CS Certification
Mandatory CS Certification, is it the answer to the problem? 


Mandatory CS certification has become the main topic over the past year with little discussion as to the real problems that plague the industry. I applaud the effort, yet I would caution the belief that certification will solve pay issues, address staffing shortages, improve employee turnover, reduce errors, and address the lack of respect that the department receives.
This truly is the cart before the horse. We currently do not have a national or state governing board that regulates our processes. The FDA regulates manufacturing of sterile products but does not review hospital practices. Pick any ten hospitals across this great nation and you will find ten different ways of doing the same job; not to mention that we have CBSPD and IAHCSMM two different programs to accomplish certification. Are they both teaching the same processes that support what hospitals are doing?
Moreover, certified CSSPD staff that move from one hospital to another can easily find themselves not following the instruction received from either organization. There is no regulation for what we do, therefore this sends a strong message that we are not serious about our industry. We have inconsistent job titles, duties, policies, reporting structures, procedures, and no national benchmarking to support our services.
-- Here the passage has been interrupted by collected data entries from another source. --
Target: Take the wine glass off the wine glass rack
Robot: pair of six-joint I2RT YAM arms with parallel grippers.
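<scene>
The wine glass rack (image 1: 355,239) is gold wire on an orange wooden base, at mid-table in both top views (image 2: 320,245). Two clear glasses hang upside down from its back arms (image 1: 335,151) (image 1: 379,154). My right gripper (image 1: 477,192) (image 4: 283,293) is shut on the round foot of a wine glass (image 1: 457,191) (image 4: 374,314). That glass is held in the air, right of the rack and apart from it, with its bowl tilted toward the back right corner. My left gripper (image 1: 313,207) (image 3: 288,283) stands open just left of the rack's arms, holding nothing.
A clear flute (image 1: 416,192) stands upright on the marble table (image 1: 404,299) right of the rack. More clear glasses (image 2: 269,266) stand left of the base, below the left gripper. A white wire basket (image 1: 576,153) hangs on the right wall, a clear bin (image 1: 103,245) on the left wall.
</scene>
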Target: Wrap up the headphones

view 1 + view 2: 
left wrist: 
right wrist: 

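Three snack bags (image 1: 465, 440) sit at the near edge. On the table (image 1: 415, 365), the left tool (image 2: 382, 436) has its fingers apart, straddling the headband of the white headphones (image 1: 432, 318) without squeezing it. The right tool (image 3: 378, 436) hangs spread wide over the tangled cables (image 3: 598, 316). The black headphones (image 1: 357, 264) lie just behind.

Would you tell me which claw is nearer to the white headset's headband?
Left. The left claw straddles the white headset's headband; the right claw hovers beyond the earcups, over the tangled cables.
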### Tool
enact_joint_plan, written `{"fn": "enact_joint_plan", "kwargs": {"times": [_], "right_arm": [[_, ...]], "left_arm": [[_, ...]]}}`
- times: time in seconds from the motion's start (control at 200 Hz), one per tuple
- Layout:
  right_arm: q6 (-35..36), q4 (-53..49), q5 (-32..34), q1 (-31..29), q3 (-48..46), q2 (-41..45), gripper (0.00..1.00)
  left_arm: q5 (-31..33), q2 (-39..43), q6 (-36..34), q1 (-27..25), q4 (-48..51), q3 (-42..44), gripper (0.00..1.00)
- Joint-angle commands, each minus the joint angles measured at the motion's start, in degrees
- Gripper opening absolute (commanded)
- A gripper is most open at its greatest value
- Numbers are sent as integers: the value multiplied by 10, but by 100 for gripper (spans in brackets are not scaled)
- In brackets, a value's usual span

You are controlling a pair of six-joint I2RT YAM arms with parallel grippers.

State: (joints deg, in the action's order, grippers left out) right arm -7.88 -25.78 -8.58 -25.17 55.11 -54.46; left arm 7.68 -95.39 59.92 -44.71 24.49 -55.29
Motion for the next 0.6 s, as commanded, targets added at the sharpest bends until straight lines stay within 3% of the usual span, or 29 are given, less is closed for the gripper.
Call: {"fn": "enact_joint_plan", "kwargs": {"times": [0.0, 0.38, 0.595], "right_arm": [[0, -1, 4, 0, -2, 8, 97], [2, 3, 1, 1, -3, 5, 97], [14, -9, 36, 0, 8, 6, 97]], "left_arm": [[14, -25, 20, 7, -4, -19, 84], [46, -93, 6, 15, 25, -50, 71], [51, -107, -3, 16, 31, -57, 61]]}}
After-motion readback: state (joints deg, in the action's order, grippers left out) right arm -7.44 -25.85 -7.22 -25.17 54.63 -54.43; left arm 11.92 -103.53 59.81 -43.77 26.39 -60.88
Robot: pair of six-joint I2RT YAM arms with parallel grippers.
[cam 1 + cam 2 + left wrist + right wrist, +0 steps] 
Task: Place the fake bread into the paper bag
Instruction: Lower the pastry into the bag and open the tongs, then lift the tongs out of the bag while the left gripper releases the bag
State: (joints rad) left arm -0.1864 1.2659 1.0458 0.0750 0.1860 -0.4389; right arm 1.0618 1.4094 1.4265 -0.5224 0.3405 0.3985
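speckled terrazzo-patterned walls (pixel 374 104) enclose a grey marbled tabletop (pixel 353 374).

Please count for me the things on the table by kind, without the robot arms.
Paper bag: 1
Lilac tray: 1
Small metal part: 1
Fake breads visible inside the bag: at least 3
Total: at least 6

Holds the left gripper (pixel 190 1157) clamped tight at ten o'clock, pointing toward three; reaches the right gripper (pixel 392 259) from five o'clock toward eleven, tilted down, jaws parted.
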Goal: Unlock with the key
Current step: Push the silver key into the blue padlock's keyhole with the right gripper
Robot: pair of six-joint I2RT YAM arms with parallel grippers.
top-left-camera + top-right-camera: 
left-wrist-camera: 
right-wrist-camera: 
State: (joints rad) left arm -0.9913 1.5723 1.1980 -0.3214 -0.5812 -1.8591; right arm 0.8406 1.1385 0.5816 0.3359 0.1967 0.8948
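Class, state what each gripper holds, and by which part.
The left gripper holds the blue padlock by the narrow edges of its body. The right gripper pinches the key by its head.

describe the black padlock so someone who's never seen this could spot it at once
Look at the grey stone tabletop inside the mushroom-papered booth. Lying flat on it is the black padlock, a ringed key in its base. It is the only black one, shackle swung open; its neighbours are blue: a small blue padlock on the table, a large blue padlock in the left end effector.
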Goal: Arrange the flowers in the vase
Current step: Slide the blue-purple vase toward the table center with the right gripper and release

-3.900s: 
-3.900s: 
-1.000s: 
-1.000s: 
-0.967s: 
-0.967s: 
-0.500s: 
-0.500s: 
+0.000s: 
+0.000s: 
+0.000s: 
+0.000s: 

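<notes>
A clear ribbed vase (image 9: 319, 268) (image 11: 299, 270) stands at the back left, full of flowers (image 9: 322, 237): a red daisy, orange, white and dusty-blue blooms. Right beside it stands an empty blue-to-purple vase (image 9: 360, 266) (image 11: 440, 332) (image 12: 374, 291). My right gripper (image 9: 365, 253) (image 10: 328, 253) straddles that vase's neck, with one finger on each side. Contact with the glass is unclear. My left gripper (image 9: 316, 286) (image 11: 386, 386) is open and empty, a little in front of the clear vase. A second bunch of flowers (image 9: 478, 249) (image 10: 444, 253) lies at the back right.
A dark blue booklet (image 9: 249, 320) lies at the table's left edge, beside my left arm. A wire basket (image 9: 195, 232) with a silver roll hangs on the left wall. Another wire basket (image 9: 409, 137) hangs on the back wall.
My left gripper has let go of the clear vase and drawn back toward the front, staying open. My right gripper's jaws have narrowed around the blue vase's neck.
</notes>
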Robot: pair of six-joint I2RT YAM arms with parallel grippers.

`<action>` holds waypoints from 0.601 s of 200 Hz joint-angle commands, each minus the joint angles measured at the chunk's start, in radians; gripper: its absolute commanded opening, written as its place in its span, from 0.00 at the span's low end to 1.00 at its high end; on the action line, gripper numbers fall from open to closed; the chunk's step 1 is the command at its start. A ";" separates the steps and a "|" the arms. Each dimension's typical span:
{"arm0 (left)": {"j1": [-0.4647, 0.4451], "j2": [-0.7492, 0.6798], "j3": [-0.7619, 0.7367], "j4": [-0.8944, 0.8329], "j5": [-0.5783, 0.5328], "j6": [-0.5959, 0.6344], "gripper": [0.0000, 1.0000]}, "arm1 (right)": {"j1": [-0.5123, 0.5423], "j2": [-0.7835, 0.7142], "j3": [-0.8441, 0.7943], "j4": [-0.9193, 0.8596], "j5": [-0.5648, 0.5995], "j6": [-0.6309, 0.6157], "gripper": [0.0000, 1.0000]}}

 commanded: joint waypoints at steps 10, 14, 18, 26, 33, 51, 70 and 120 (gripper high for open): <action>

Contracted CSSDP services are starting to become the norm due to the lack of qualified managers and we are seeing more-and-more RN's trying to manage a non-patient care production department with little if any training. I thought we had a nursing shortage.
Currently, nursing has the Magnet program which gives them the stamp of approval and a rating that is supposed to attract quality personnel. Like The Joint Commission the focus is nursing, documentation, physician compliance, and patient out-comes. They do not address quality out-comes in the hospital service industry which includes central sterilization and decontamination.
We have IAHCSMM, ASHCSP, and AHRMM with a variety of qualified people that could come together to form a single entity that would review hospitals CSSPD departments along side The Joint Commission. Let’s first either establish ISO certification or an independent contractor (IAHCSMM) to work directly with “The Joint Commission” to fix the problem before mandating CS certification. The Joint Commission is also a paid for program that some hospitals no longer utilize.
I completely agree that training and education is foremost when it comes to operating a successful CS department. Most if not all the education and CSSDP training is on-the-job; which should be integrated into the operating room educational program for all surgical staff as well. Included in this could be the National Certification, not as a separate test, but combined with an in-house program. Training should follow a competency check-list required over a period of time with final check-offs to ensure the knowledge base has been retained.
For example a hospital warehouse worker can be certified to operate a fork-lift in Arizona. The certification for a forklift operator is hands-on training; they must demonstrate the ability to operate the machine. Likewise, a similar competency could be designed for the hospital not through some other organization or on-line program.
On the other hand with mandatory certification a CSSPD professional is not certified to operate any one of the five different sterilizers utilized in today’s hospitals, but they will be required to complete certification and an in-house competency if this all takes place.
I believe that before mandatory CS certification is enforced, hospitals CSSPD departments must be licensed to prove that they meet national recommendations (AAMI-ANSI-ISO). Hospitals receive a license to operate and under that they can sterilize surgical instruments in what ever manner they want. We all know it....but just seem to ignore the facts regarding the many inconsistencies from hospital to hospital.
Build CSSPD certification around an in-house hands-on program and you will have my complete support.